Concept And Purpose

The concept of the purpose trust was introduced into the Isle of Man by the Purpose Trustees Act 1996. A purpose trust is a trust established to fulfil a particular purpose, rather than for the benefit of beneficiaries. There are no beneficiaries who can be taxed as the ultimate owners or receivers of the assets or income of the trust.

The purpose of the trust must be certain, reasonable and lawful, and it must not be contrary to public policy nor immoral. The purpose trust has an enforcer, who is completely independent of trustees, with strong statutory powers to ensure the purposes of the trust are properly carried out. There is no protector. The trust cannot exceed 80 years, and at the end of the trust period, the assets revert to the recipient.

A purpose trust cannot hold land or any interest in land in the Isle of Man and cannot be used for charitable purposes. It can be created by deed, during one's lifetime, or by will, on death. There must be two or more trustees, one of whom must be professionally qualified.

Taxation of Purpose Trusts

Taxation of purpose trusts follows general Manx trust law in that there is no liability to Manx Income Tax provided no person resident in the Isle of Man can benefit under the trust.

Practical examples of purpose trusts:

Purpose Trusts For Structured Financing Transactions

The most important use for purpose trusts is the protection of lenders in corporate financing transactions. The purpose trust allows a company's assets to be held by an independent offshore entity which carries out its duties in accordance with the special purpose defined in the trust deed. This concept is attractive in structured financing transactions as an additional way of protecting financiers from the insolvency of trading companies utilising big ticket assets. Financiers who take security over such assets which are owned by such a trust will be insulated from the potential problems of the company operating the asset.

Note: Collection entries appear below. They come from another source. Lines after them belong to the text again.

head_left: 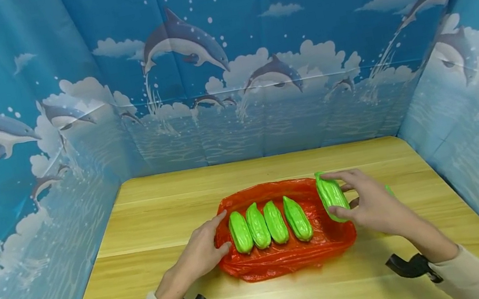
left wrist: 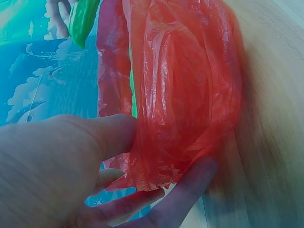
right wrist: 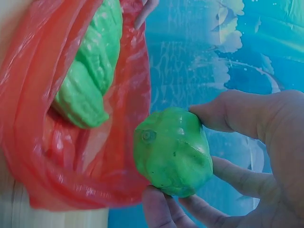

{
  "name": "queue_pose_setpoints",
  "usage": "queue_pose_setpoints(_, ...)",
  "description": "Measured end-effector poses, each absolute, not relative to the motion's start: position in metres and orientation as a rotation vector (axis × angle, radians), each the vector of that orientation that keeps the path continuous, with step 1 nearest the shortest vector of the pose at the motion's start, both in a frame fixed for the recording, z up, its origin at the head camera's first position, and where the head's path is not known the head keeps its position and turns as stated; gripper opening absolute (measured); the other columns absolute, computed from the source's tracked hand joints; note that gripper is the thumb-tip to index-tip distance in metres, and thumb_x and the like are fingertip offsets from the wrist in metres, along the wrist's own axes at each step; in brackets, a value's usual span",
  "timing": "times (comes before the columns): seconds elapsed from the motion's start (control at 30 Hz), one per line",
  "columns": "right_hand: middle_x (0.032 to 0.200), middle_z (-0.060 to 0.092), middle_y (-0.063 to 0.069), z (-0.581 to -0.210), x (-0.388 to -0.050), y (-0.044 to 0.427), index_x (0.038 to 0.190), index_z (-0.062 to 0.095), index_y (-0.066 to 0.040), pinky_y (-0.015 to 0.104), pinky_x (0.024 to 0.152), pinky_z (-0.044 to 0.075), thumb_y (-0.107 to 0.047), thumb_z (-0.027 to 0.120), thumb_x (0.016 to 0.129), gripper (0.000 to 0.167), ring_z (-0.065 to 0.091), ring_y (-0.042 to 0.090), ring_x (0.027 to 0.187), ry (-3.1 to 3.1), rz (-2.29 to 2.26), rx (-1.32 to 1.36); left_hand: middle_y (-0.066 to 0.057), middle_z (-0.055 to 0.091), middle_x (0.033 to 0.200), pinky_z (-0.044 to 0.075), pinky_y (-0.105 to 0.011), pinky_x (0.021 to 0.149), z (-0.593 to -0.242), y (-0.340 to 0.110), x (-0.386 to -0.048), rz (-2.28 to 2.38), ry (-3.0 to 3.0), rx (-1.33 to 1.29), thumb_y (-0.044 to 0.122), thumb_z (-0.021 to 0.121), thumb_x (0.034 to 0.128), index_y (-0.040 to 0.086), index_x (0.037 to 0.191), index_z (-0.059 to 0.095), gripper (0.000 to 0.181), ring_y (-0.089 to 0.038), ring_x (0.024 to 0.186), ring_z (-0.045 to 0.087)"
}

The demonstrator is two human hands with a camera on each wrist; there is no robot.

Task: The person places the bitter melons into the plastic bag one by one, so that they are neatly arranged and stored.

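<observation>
A red plastic bag (head_left: 283,258) lies opened out on the table, with several green bitter melons (head_left: 274,222) side by side inside it. At the bag's left end my left hand (head_left: 199,247) holds its edge, thumb and fingers spread around the crumpled plastic (left wrist: 185,90). My right hand (head_left: 376,203) grips another bitter melon (head_left: 332,197) over the bag's right end. In the right wrist view, thumb and fingertips surround this held melon (right wrist: 173,152), its rounded end toward the camera.
Behind my right hand, a bit of another green thing (head_left: 389,190) shows on the wooden table (head_left: 159,212); most of it is hidden. Dolphin-printed curtains (head_left: 259,124) enclose the table at the back and both sides.
</observation>
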State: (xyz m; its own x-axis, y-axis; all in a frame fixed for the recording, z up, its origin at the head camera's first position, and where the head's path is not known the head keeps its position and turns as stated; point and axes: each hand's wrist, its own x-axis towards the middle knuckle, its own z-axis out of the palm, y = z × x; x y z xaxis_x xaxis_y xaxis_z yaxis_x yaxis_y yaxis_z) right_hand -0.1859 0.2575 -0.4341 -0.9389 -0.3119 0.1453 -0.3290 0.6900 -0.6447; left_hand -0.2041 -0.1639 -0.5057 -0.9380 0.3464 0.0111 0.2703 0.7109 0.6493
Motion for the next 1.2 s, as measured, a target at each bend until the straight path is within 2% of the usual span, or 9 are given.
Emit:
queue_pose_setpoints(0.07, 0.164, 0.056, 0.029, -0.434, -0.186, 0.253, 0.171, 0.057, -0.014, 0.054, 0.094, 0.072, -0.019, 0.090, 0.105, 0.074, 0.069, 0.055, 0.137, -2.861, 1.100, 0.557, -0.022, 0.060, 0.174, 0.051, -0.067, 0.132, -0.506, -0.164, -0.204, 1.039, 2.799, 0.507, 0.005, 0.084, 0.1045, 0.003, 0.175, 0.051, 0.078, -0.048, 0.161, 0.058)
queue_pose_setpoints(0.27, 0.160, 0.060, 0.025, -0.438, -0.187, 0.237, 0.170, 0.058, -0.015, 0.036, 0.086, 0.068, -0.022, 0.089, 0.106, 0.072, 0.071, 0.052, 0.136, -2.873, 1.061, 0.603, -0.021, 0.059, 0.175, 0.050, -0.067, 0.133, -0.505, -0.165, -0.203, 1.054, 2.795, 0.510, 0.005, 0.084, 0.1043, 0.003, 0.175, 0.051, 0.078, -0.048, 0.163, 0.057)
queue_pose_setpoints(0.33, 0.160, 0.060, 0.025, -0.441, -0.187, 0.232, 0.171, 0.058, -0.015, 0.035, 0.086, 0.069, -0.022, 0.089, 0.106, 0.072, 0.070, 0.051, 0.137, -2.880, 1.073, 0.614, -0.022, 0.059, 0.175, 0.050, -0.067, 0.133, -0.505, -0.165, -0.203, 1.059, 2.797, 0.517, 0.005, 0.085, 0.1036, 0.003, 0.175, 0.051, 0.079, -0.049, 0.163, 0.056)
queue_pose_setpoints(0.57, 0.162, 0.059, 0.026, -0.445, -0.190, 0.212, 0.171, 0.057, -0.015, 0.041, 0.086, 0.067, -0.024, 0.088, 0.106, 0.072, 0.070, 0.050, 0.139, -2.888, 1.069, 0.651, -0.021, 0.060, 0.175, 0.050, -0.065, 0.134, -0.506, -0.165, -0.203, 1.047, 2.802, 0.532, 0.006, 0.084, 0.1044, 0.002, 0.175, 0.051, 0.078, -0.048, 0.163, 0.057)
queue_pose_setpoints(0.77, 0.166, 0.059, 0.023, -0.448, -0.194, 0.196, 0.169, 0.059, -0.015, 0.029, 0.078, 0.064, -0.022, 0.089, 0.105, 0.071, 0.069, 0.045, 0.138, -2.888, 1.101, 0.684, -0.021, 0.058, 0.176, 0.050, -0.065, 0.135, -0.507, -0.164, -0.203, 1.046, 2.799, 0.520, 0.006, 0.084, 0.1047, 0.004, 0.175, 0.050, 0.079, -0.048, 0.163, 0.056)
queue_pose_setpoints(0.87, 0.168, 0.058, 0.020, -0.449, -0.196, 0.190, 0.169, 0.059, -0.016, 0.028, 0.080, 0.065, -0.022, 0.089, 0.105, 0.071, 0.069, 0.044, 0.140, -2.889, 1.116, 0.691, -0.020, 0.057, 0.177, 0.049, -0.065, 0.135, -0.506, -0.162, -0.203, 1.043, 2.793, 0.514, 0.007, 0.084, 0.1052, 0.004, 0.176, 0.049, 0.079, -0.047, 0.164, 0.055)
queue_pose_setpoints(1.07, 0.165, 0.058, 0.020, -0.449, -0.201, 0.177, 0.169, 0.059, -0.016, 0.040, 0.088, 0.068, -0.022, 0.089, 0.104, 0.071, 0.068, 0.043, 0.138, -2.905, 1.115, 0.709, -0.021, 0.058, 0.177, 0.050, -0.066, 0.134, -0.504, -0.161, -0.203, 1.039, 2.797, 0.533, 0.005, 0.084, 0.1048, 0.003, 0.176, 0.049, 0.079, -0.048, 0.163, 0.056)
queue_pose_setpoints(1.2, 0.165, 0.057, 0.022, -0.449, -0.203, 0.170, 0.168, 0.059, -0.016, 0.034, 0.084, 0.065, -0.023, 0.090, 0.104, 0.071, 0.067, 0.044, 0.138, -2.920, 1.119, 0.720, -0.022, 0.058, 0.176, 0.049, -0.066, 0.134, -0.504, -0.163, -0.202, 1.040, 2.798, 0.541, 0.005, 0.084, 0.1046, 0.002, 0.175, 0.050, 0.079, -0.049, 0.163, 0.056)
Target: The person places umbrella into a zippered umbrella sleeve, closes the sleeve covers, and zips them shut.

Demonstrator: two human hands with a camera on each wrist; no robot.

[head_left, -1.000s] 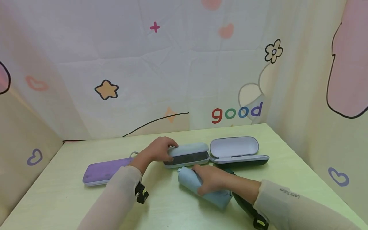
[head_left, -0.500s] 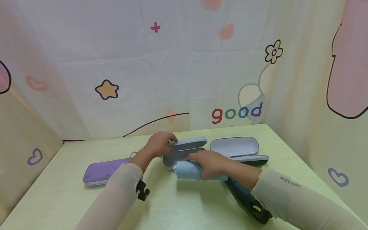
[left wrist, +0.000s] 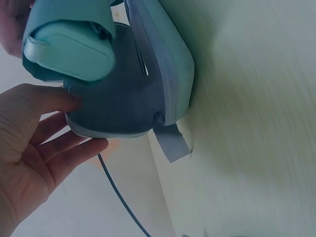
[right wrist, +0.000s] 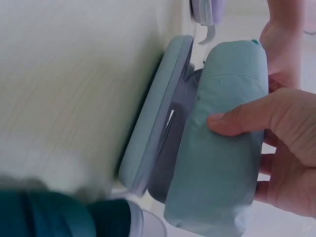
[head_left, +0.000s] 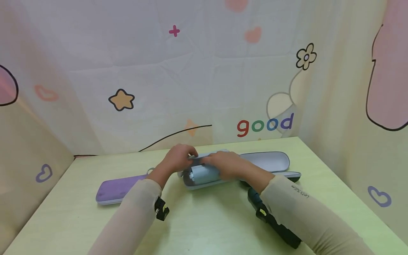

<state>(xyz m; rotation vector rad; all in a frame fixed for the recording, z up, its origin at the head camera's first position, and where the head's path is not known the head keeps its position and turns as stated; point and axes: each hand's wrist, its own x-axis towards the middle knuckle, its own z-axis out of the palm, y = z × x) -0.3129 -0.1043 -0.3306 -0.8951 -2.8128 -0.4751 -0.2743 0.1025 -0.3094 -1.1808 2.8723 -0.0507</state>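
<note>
A light blue folded umbrella [head_left: 205, 174] lies partly inside the opened pale blue case [head_left: 204, 186], above its lower half. My right hand [head_left: 227, 164] grips it, the thumb across its side in the right wrist view, where the umbrella [right wrist: 217, 148] slants beside the case [right wrist: 148, 128]. My left hand [head_left: 178, 157] pinches the edge of the case's raised lid between thumb and fingers. In the left wrist view the grey lining of the case [left wrist: 123, 98] shows, with a small ribbed tab [left wrist: 172, 142] at its end. The umbrella's far end is hidden by my right hand.
An open case with grey lining and dark shell [head_left: 271, 161] stands at the right. A closed purple case [head_left: 119, 187] lies left. A dark teal folded umbrella [head_left: 254, 199] lies under my right forearm. Printed cloth surrounds the table [head_left: 191, 226] at back and sides.
My left hand has raised the lid of the pale blue case. My right hand has carried the light blue umbrella from the table up and back into the opened case.
</note>
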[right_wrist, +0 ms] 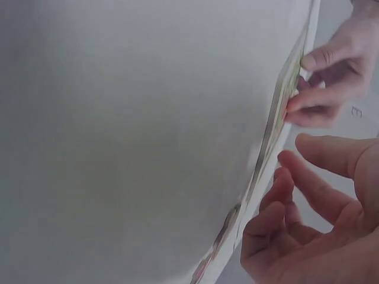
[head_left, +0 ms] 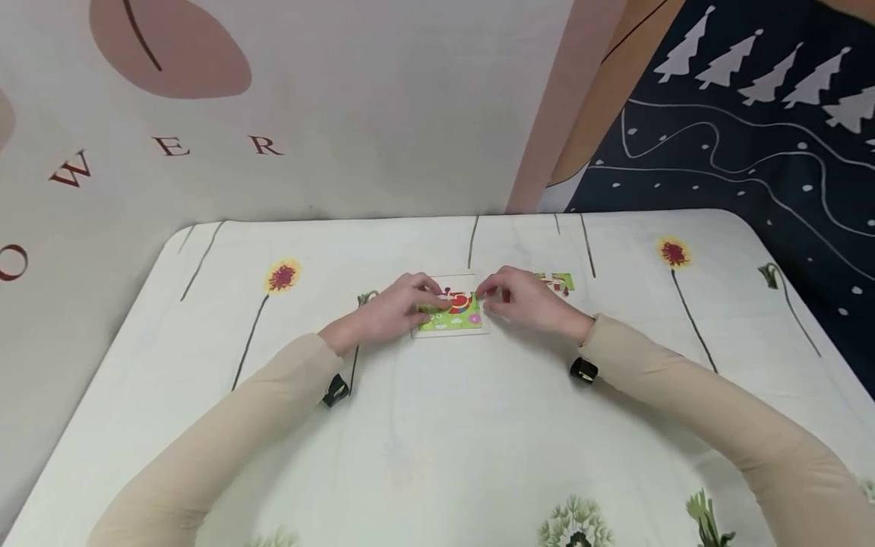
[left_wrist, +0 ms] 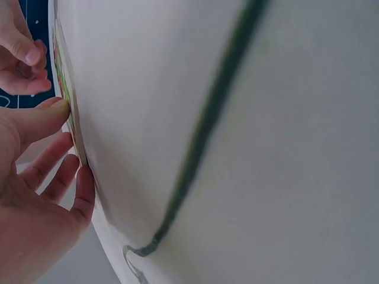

These flexible structures are used in big ticket transactions such as aircraft or ship acquisitions; for instance, an airline wishing to acquire a new aircraft can finance it conventionally through a loan arrangement. However, if the airline gets into financial difficulties the lender could fear becoming embroiled in a complicated and lengthy liquidation. As an alternative to normal bank loan finance an airline or other company purchasing a big ticket item could set up the following purpose trust arrangement:

      • Airline sets up Isle of Man purpose trust which owns the shares of an asset company (Asset Co) which are pledged as security by the trustees for all loans to the purpose trust;
      • Shares are held in trust (pledged as security to the financier) until the loan has been repaid;
      • Lease income from the asset flows from Airline Co to Asset Co to trustees to lender. Lender is protected because Asset Co has no legal relationship with airline and any creditor claiming against airline will not be able to set aside the trust which owns Asset Co. Such a special purpose trust arrangement may have a higher credit rating than the airline with consequent improved access to funding with associated lower costs.

Purpose Trusts To Own Assets "Off Balance Sheet"

Purpose trusts may provide a valuable opportunity for companies to place assets "off balance sheet" for confidentiality or other reasons. As an example, a private company, which undertakes shipping activities, but wishes to keep this activity confidential from its business customers, may consider the use of a purpose trust.

Purpose Trusts For Purely Commercial Purposes

A further use for purpose trusts will be in situations where trusts are established for purely commercial purposes where there is no charitable purpose at all, for example, a purpose trust may have its purpose the acquiring and holding of shares in a particular company. The purpose trusts may also include the objective of ensuring the efficient management of the company through the election of its directors and maximisation of the profits of the company. It may be advantageous for two parties in the joint venture to relinquish actual ownership of the relevant venture company to a purpose trust as the parties for legitimate tax planning reasons do not wish to be in actual control of the voting power of the company in certain jurisdictions.

The content of this article is intended to provide a general guide to the subject matter. Specialist advice should be sought about your specific circumstances.